Albo Franciszka byla z domu Borkowska a Pawel Borusiewcz mogl wyrzec sie dzieci? Niewiem.
Nie mam pojecia jak do tego dojsc, dlaczego nastapila zmiana nazwiska.

Bardzo serdecznie Pania pozdrawiam i bardzo dziekuje za zaangazowanie. :) :)
Malgorzata
Irena_Skuła

Sympatyk
Posty: 347
Rejestracja: czw 29 lis 2018, 11:18

Prośba o pomoc w tłumaczeniu

Post autor: Irena_Skuła »

Pani Małgorzato !
Historia romansowa odpada.Na przełomie lat 1700/1800 w czasie kształtowania się nazwiska chłopskiego funkcjonowały czasem dwie nazwy danej rodziny. Obok nazwy dziedzicznej nazwa obyczajowa np. od imienia matki lub ojca . Antoszczyk - to syn Antoniego , Kowalczyk - syn kowala . Chłopi byli niepiśmienni i nie wiedzieli jak ksiądz zapisywał w metrykach. Może ma to coś wspólnego z borem ( lasem) może mieszkali blisko boru lub pracowali w borze. Jedni wołali na niego Boruszczak , Boruszewski a inni Borkowski. Może nazwisko Borkowski było łatwiejsze i tak potem się zapisywali. Apolinary po ślubie od 1848 roku podawał nazwisko dzieci urodzonych w parafii Wrona - Borkowski . I tak ksiądz zapisywał jak ojciec zgłaszał bo nie musiał mieć do tego metryki ślubu . I tak dzieci nosił już nazwisko Borkowski a jak zmarła żona Jadwiga to powiedział że Borkowska.
Podobnie było u Józefa.
Bardzo lubię poszukiwania metryk i mam na to czas.
Pozdrowienia Irena
konrad.targanski
Posty: 3
Rejestracja: pn 08 lut 2021, 13:25

Prośba o pomoc w tłumaczeniu

Post autor: konrad.targanski »

Dzień dobry,

proszę o pomoc w uzupełnieniu braków w odczytywanym akcie małżeństwa.
Akt nr 5 do wglądu na stronie 21 księgi
https://www.genealogiawarchiwach.pl/#qu ... =295776522

Poniżej treść, jaką udało mi się odczytać i zaznaczone braki.

Fabianki, roku tysiąc osiemset piętnastego.
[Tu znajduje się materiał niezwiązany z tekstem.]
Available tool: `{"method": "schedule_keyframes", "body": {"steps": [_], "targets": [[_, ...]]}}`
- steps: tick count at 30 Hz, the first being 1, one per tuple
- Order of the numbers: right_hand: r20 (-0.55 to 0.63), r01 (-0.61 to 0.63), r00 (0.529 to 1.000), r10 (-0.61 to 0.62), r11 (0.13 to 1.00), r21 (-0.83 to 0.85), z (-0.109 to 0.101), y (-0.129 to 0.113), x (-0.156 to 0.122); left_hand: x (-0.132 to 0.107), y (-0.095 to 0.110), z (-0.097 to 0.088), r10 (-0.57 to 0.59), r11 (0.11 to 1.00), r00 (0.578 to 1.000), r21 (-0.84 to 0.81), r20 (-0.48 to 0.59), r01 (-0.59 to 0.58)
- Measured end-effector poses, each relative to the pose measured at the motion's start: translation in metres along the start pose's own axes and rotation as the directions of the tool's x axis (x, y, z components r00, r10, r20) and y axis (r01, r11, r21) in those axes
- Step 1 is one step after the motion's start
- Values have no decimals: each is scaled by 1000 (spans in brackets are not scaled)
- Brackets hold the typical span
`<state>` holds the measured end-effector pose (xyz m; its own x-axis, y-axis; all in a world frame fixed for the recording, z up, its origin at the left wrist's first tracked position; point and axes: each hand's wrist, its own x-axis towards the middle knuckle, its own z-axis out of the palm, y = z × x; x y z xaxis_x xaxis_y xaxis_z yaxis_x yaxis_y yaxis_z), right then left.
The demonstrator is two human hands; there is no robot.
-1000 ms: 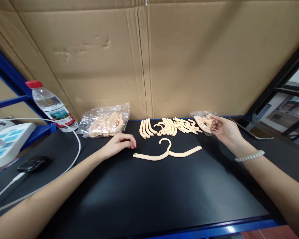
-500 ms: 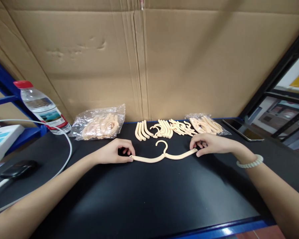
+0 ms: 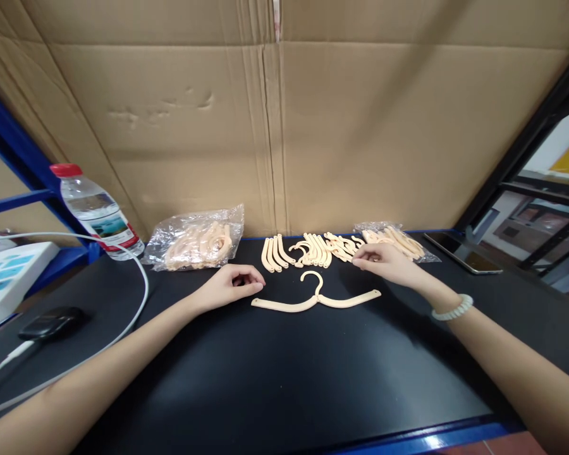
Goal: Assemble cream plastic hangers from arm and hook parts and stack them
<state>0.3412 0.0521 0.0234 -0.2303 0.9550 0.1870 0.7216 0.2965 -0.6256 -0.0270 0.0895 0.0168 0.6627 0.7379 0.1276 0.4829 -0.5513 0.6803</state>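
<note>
A cream plastic clothes hanger lies flat on the black table, its two arms spread sideways and its hook pointing away from me. Just above its left end rests my left hand, fingers curled and thumb close to the index finger, apart from the hanger, with nothing seen in it. My right hand is beyond the hanger's right end, at the edge of a pile of small cream pieces. Its fingertips are pinched together; whether a piece is between them is hidden. Loose hanger arms and hooks lie in rows behind.
A clear bag of cream parts stands at the back left, another bag at the back right. A water bottle, a black device and a white cable are leftward. A tablet lies right, before a cardboard wall.
Both hands have let go of the hanger's ends. My right hand has moved away and left toward the small pieces; my left hand has lifted slightly off the left end.
</note>
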Motion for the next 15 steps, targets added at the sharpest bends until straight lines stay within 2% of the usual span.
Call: {"method": "schedule_keyframes", "body": {"steps": [2, 6, 10, 15], "targets": [[-43, -15, 999, 13, 999, -52, 11, -10, 11, 2, 0, 2, -7, 1000, 999, 3, -36, 7], [-45, -46, 998, 38, 981, -186, 26, -37, 39, 7, 2, 4, -2, 999, 993, 45, -120, 8], [-44, -133, 991, 126, 931, -339, 38, -56, 69, 20, 5, 8, 28, 988, 980, 156, -199, 4], [1, -255, 957, 290, 844, -471, 48, -62, 93, 53, 10, 6, 110, 921, 977, 387, -183, -31]]}}
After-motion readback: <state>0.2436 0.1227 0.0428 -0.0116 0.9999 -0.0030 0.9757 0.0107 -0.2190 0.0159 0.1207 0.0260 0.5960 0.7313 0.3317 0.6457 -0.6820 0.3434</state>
Dnia dwudziestego dziewiątego października przede mną proboszczem spethalskim
(…. nieistotne…..), stawił się Józef Targański młodzian, który podług metryki /15/ wyciętej z ksiąg kościoła nieczytelne powiecie? nieczytelne nieczytelne lat dwadzieścia trzy, wyrobnik z Fabianek, syn Jana Targańskiego mieszkającego po komornem na Budach Tupadły w parafii mokowskiej i zmarłej Franciszki jego małżonki nieczytelne nieczytelne nieczytelne .
Stawiła się także Franciszka Eufrozyna nieczytelne (chyba Teszkowa?) panna licząca lat podług metryki /16/ wyciętej z ksiąg kościoła nieczytelne dwadzieścia pięć skończonych mieszkająca wraz z matką nieczytelne nieczytelne nieczytelne nieczytelne nieczytelne nieczytelne nieczytelne po komornem w Fabiankach nieczytelne nieczytelne nieczytelne nieczytelne z ksiąg kościoła szpetalskiego /171/
Strony stawające żądają, abym do ułożonego między nimi aktu małżenstwa przystąpił którego zapowiedzi nieczytelne przed drzwiami nieczytelne nieczytelne do domu gminnego, pierwsza dnia piętnastego, druga dnia dwudziestego drugiego października w roku bieżącym w niedzielę o godzinie jedenastej rano.
I gdy o żadnym tamowaniu rzeczonego małżenstwa nieczytelne nieczytelne nieczytelne nieczytelne nieczytelne po przeczytaniu wszystkich papierów i działu szóstego w tytule Kodeksu Napoleona o małżeństwie zapytałem się przyszłego małżonka i przyszłej małżonki chcą się wzajemnie pobrać? gdy każde z nich oddzielnie odpowiedziało że taka ich wola?
ogłaszam w imieniu prawa że Józef Targański i Franciszka Eufrozyna Teszkowa? połączeni są z sobą węzłem małżeńskim nieczytelne
Akt spisałem w przytomności Stanisława Radomskiego liczącego lat pięćdziesiątpięć wyrobnika z Bud Fabianskich i Wincentego Zilmeckiego liczącego lat trzydzieści pięć z Fabianek sąsiada małżonka tudzież Jędrzeja Teszki? liczącego lat dwadzieścia siedem parobka ze Szpetala Górnego i Krzysztofa Teszki? liczącego lat trzydzieści parobka z Witoszyna nieczytelne nieczytelne nieczytelne nieczytelne Franciszki i podpisałem takowy po przeczytaniu go stawającym, którzy pisać nie umieją.
X M. ...

pozdrawiam
Konrad
mariamikołaj

Sympatyk
Mistrz
Posty: 132
Rejestracja: pn 28 wrz 2020, 20:28

Prośba o pomoc w tłumaczeniu

Post autor: mariamikołaj »

Przesyłam to co, być może :), udało mi się odczytać. Zaznaczyłam dla odmiany na zielono.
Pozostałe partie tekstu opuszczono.